Manmohan Needs to Get His Economics Right, Pranab His Politics
nly a few months ago, both the Prime Minister and the finance minister have been telling the nation that the country is poised for massive growth, in spite of global recession. During the last Budget Session of the Lok Sabha, the Prime Minister announced to the thumping of the tables by the treasury benches, that India would achieve at least 9 per cent growth. Later on, during his recent visit to Kolkata, he stuck to his prediction. “Since we have already achieved about 8.2 per cent in the 11th plan period, it may seem that a transition to 9 per cent growth is not difficult,” Manmohan said during his speech at the golden jubilee of the Indian Institute of Management, Calcutta. Now we are hearing a different tune. Addressing a meeting last week in New Delhi, Mukherjee said, “We can not expect we can reach a high growth rate of 9 per cent overnight. We will to live with relatively moderate growth rate this year, and next year we may try to improve it higher.” He went on to caution that “in the short and the medium-term, we will have to emphasise on the strategy of domestic demand-driven growth”.For the first time, the fact that Indian economy was being driven by external demand became official. As the rest of the world heads towards economic disaster, the weak foundations of our domestic economic policies stand exposed. In a country like India, where public borrowing accounts for over 70 per cent of the GDP—the highest among BRIC countries—expecting domestic demand to ignite economic recovery is highly unwise. Pranab has conveniently forgotten that his Government’s reform menu has proved conventional economic theory wrong. Contrary to accepted models of development, a developing and predominantly rural economy like India is highly dependent on services for generating every second rupee of its income. Over 55 per cent of India’s GDP comes from the services sector, which provides only 34 per cent employment. On the other hand, every second job is still provided by the traditional agriculture sector that accounts for only 14 per cent of the GDP.
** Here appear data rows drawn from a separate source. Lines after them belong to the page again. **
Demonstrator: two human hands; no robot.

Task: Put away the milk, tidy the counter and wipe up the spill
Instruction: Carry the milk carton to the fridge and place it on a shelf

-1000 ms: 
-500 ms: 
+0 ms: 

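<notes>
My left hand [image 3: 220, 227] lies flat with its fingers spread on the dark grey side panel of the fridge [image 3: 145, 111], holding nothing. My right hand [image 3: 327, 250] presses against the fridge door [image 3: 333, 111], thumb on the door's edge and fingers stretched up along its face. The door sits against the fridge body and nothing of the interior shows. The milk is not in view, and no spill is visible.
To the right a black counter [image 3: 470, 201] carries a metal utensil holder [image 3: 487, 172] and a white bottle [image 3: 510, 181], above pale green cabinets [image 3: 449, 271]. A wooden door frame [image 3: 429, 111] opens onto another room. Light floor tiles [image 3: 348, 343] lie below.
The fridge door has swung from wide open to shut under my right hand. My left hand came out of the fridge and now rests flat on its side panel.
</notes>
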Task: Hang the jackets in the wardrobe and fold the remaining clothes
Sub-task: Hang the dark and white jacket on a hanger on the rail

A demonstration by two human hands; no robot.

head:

Frankly, all the economic reforms so far are meant to give income, power and glamour to those who know how to use a mouse, drive high-end automobiles or fly in chartered aircraft. For the past two decades, mouse-driven growth has created tiny islands of prosperity surrounded by a massive sea of poverty and unemployment. The Government’s fiscal and the monetary policies are aimed at making the rich richer and the poor, poorer. With ostentatious upper middle class demand peaking, it is only the rise of the poor and the middle class that can save the sinking manufacturing sector. No amount of social funding like MGNREGA or writing off farmers’ loans can generate a permanent demand for goods and services. Government schemes should lead to creating permanent, productive assets and not convert a healthy workforce into beggars heavily dependent on Government doles. An ideal combination of good economics and better politics would mean pruning the size of a bloated bureaucracy and political establishment, dismantling the pro-corporate official mindset and launching massive labour-intensive development projects. If the Government’s only mandate is to facilitate highly lucrative nuclear energy commerce and FDI in retail trade in India, the economy is bound to take a plunge in the long run. If only the leadership had spent half the time in resolving intra-state issues on infrastructure development than what it has spent on managing the agitating poor in Koondakulam, the economy would have grown by that mythical number of 9 per cent. The time has come for the economist Prime Minister to revert to practical economics, and a political Finance Minister to prudent politics. Forgotten promises and wrong predictions only spell disaster in the long run.